第二十九話 プリンセス達の魔法のキス 後
ミアウの部屋。
「シック、ウィジ、わたしはあっちの部屋からベッドのシーツを取ってくるわ」
部屋を出ていくミアウ・ウァルティーニ。
その背中をシック・ウァニュとシュウウィジディーが見ていた。
「この部屋で過ごせそうか? 良ければ私の部屋に……」
「お気遣いなく。騎士のウィルジウス様もいらっしゃるのでしょう? シングルベッドに三人はきついですし」
シュウウィジディーはミアウのベッドに座りながら自分の甘爪を見る。
シックは素っ気ないウィジにため息を吐きながらミアウの出て行った扉を一瞥してウィジの隣に座った。
「あちらにも席はありますよ」
部屋のソファを指差すウィジ。
シックはそんな彼女の太ももを気持ち悪く触る。
「やめてください」
ウィジは顔を赤くしてシックを睨む。
しかしシックはやめない。
「やめてください……ん!」
シックがウィジの唇を手で塞いだ。
ミアウがうるさくヒールを鳴らして部屋に戻る。
「遅くなったわ、メイドが新人で……」
ミアウは扉を開けて固まった。
そこには熱いキスをしているウィジとシックが。
「うそ……」
ミアウは綺麗なシーツを床に落とした。
『みんなは魔界の“平均”知ってる? 親に初めて反抗するのは十歳。お金がもらえるのは十一歳。初めて恋をするのは十二歳。そして初めてのキスは十三歳。
でもね、恋人がいなくても唇が奪われることもあるの。それも最低なオトコに♡ みんなはやだよね。わたしも。
でもね? 相手が最低でもイケメンだったらどうする?
さっき入ってきた情報だと十五歳の生娘Sが初めてキスをしたみたい。相手はあのC・W。意外よね。C・Wは熟女好きって言われてたから。
C・Wの顔は魔界で一二を争うけど性格は? うん。貴族に物言いできない皆に変わってわたしが言うわ。

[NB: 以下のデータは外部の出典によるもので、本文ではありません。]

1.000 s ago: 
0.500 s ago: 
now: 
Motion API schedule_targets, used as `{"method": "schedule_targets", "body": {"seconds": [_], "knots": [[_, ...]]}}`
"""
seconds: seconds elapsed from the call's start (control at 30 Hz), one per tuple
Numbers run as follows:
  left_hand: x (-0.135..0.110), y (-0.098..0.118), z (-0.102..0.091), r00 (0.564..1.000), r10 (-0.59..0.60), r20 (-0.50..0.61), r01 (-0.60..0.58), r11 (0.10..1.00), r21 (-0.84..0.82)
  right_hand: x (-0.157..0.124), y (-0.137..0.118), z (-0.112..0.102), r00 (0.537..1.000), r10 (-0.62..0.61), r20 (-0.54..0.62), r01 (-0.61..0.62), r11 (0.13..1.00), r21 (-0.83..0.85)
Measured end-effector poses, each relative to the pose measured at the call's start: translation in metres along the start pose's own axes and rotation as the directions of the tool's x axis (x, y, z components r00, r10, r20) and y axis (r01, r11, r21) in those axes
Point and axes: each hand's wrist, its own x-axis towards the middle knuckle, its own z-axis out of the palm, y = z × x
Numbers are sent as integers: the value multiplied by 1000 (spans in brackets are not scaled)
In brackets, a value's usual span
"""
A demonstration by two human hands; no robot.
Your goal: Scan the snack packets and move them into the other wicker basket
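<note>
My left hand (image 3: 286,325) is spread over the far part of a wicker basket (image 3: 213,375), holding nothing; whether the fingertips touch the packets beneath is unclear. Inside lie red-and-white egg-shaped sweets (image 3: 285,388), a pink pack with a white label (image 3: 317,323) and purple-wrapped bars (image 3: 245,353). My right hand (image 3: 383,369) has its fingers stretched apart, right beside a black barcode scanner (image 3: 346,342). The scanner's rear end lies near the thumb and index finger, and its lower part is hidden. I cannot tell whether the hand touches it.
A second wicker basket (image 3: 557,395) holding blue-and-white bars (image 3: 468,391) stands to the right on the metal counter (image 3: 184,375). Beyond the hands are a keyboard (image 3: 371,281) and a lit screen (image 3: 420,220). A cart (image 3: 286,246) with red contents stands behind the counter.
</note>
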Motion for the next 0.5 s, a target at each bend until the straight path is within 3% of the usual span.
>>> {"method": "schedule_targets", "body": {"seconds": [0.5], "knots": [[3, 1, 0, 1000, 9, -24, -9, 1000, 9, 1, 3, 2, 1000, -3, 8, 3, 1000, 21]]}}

C・Wはクソ男よ。ねえ、そんな相手でよかったの? S……。
みんな、MもC・Wと関係があったのを覚えてる? 二人、いい所まで行ったわよね。なんで別れたんだっけ? あぁ、M好きの執事のわがままか。
実はね、もう一つ情報が入ってたの!
これは誰も予想できなかったことよ!
フィクションタイム読者の*シルヴィー345*によると、
MとSが姉妹になったみたい!
信じられないわ。二人が姉妹なんて。ってことはC・Wは姉のMから妹のSに乗り換えたってことよね。ますますC・Wが気持ち悪くなってきた。彼、Mの騎士様W・Wとデキてなかった? これは別の話?
今日の話題はこのくらい。もう夜ね。